Our experience at Mama’s was light years better than I remember it. I mean that about the food. Our server was, unfortunately, not particularly good. I hate to be so blunt about it, but I value the role a server has on the dining experience and this one fell dramatically short. It was like pleasant counter service at a fast food place not real service at a highly acclaimed (and pricey) restaurant. There was nothing offensive or even bad about our server’s delivery, attentiveness or demeanor, but it might as well have been an order we placed into a drive-thru squawk box and then ate out by the water. Given how good the food actually was, this wouldn’t have been the worst alternative, but if you are going to have table service at a high-ish end restaurant it ought to be great service. Not everyone wants to share their personal business, I get that, but have the skills to get a sense that we are interested in what you think about the menu, about the island, about flavor profiles, etc. and have that conversation. Not everyone wants that out of a dining experience, but in my opinion the servers who bother to notice what various customers want are the ones who do the best work and succeed the most (see my post about Samira from Pineapple Grill here for an example). And they are certainly the servers I look for. It reminds me of what I enjoy so much about Tiffany at Adams Avenue Grill, Blanca at Parkhouse Eatery and Ethan at El Take it Easy (all in San Diego). Three people whose opinions and demeanor enhance a dining experience because they are friendly and care about the experience people who visit have. More than once I’ve chosen between two very good places based on which one I know has better service. This stuff matters.

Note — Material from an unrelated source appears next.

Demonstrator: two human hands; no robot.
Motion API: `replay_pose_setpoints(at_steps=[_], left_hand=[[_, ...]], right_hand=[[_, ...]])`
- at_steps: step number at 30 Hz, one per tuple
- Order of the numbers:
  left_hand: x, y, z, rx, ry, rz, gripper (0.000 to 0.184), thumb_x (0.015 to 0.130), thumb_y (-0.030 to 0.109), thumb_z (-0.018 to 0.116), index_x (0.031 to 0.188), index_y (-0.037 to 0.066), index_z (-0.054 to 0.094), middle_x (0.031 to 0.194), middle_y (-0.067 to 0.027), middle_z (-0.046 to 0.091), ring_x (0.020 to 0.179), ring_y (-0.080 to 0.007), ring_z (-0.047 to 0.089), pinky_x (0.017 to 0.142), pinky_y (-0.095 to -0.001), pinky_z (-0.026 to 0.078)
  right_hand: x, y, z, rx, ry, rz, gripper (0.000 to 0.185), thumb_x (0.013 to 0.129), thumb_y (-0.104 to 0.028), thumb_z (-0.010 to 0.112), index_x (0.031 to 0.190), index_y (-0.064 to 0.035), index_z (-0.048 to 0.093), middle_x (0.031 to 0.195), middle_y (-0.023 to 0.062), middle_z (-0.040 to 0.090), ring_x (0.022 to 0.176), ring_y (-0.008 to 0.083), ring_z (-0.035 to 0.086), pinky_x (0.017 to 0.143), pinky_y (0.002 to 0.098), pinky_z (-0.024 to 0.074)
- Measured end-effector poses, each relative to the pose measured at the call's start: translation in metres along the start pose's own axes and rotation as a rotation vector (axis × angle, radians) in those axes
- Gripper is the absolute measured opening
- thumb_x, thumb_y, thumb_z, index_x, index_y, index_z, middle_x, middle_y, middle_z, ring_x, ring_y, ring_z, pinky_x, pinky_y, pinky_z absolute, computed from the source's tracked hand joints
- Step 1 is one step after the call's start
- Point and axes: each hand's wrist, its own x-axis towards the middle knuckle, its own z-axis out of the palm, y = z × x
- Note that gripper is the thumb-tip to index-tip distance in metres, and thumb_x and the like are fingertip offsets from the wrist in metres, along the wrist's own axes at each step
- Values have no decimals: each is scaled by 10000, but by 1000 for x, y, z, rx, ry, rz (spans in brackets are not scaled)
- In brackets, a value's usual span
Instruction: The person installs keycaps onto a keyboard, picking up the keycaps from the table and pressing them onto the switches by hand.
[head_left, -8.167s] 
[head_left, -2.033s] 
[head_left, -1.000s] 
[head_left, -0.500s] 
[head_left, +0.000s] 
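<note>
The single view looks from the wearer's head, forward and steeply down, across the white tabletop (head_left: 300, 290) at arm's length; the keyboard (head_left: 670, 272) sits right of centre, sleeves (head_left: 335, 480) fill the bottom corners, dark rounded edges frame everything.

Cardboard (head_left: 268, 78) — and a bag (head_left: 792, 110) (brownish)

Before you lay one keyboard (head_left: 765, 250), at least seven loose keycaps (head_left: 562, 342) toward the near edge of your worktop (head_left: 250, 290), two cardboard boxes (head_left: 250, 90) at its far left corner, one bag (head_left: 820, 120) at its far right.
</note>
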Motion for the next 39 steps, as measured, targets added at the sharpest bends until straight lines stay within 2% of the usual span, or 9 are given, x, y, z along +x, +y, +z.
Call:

The location of Mama’s is stunning, and it’s not too far from the town of Paia (which I wrote about here), plus the food is really spectacular. So my slightly overzealous critique of the service notwithstanding, this is a place not to be missed. It is an expensive place to eat by most reasonable standards, but the food is damn good and you don’t vacation on Maui because you are looking to save money. In fact, I’m reminded of this little gem that I borrowed from the site of Tommy Gomes of Catalina Offshore Products.
Over the course of the rest of the day we dropped in on this little place called Guava, Gouda & Caviar in Wailea Gateway close to our new digs in South Maui.

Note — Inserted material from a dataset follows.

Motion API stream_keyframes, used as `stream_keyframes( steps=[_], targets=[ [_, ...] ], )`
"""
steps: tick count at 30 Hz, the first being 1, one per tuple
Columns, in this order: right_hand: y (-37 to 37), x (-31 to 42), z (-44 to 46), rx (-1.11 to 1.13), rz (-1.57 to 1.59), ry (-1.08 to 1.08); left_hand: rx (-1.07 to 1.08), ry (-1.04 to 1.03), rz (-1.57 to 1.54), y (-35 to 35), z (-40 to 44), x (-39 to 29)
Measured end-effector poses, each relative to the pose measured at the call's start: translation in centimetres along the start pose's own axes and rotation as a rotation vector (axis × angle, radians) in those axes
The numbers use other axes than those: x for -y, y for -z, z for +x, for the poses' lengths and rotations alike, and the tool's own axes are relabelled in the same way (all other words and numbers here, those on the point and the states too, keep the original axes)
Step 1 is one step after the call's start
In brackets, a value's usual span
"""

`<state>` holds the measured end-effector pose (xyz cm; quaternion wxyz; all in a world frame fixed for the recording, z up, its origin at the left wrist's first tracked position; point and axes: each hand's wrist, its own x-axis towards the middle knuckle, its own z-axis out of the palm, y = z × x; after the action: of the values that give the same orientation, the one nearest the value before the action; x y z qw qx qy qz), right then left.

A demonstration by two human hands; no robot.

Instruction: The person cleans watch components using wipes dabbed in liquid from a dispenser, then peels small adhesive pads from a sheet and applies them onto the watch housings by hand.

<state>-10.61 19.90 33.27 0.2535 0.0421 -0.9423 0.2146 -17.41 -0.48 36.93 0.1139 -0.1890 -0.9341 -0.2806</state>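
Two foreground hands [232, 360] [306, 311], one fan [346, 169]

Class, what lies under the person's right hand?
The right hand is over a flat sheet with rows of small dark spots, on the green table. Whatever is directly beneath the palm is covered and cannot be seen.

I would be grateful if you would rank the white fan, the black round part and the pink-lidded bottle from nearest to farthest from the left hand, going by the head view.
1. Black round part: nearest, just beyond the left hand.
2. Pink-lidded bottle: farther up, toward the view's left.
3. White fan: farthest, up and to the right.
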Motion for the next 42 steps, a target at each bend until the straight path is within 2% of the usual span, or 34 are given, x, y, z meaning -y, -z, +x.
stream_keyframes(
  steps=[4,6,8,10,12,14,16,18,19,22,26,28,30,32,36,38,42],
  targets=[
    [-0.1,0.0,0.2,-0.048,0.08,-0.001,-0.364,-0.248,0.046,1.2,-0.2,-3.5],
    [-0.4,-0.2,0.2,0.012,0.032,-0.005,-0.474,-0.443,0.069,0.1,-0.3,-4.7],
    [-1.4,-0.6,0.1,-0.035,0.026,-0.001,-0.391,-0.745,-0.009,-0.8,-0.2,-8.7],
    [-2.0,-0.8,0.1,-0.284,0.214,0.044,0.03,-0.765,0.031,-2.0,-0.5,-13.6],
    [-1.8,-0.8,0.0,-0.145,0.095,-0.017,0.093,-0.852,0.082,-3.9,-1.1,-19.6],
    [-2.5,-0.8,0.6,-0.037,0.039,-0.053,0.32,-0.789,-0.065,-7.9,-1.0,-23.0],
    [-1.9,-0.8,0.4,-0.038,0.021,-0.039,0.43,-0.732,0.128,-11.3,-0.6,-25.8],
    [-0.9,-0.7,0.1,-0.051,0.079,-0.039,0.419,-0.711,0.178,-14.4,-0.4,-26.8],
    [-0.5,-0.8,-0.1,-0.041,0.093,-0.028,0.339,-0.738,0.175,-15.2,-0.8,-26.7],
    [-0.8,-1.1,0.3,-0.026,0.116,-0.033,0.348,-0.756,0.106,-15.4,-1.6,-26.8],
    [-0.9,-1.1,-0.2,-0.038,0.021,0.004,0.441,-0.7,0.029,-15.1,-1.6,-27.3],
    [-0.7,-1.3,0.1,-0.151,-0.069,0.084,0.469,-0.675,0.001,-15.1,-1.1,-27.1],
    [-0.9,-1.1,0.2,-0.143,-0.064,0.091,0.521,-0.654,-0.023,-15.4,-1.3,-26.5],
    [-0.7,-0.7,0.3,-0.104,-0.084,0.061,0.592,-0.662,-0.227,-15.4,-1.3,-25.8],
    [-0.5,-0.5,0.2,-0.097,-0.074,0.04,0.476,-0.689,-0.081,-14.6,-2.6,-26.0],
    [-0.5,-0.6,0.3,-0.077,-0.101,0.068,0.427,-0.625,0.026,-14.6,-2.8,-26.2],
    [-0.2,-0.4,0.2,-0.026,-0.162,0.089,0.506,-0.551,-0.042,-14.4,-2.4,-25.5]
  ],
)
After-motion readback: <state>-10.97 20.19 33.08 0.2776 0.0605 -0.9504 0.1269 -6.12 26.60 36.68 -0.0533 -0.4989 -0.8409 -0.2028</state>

I mention this place for a couple reasons. First, it’s a convenient alternative to spending a ton of money if you want to get stuff for lunch or a picnic. Second, well no, that’s really the only reason I mentioned it. The store clerks were both extremely friendly and helpful and despite their recommendation to check out Hali’Imaile General Store in Up Country, our visit helped nudge us towards a great dining experience later in the trip at Monkeypod Kitchen (more on that later). GG&C turned out to have a wide selection of wine and cheese and the owner was in the process of developing an on-island farm, so at least some of the items would soon be more locally produced.
In addition to the above delights, GG&C also happened to have a little Craft Beer on hand. There aren’t as many great places for quality beer as there are in San Diego (over 60 breweries, guide here), but Maui Brewing Company has some very good stuff. With the end of the world temporarily behind us, I cracked open one of their tributes to the Maya (the Aloha B’ak’tun, with its chili and cocoa, was a favorite – pictured below)
Our transition from the pseudo-city environs of Lahaina to the more resort like atmosphere of Wailea now complete, we nestled in to while away Day 6 with this in our field of view.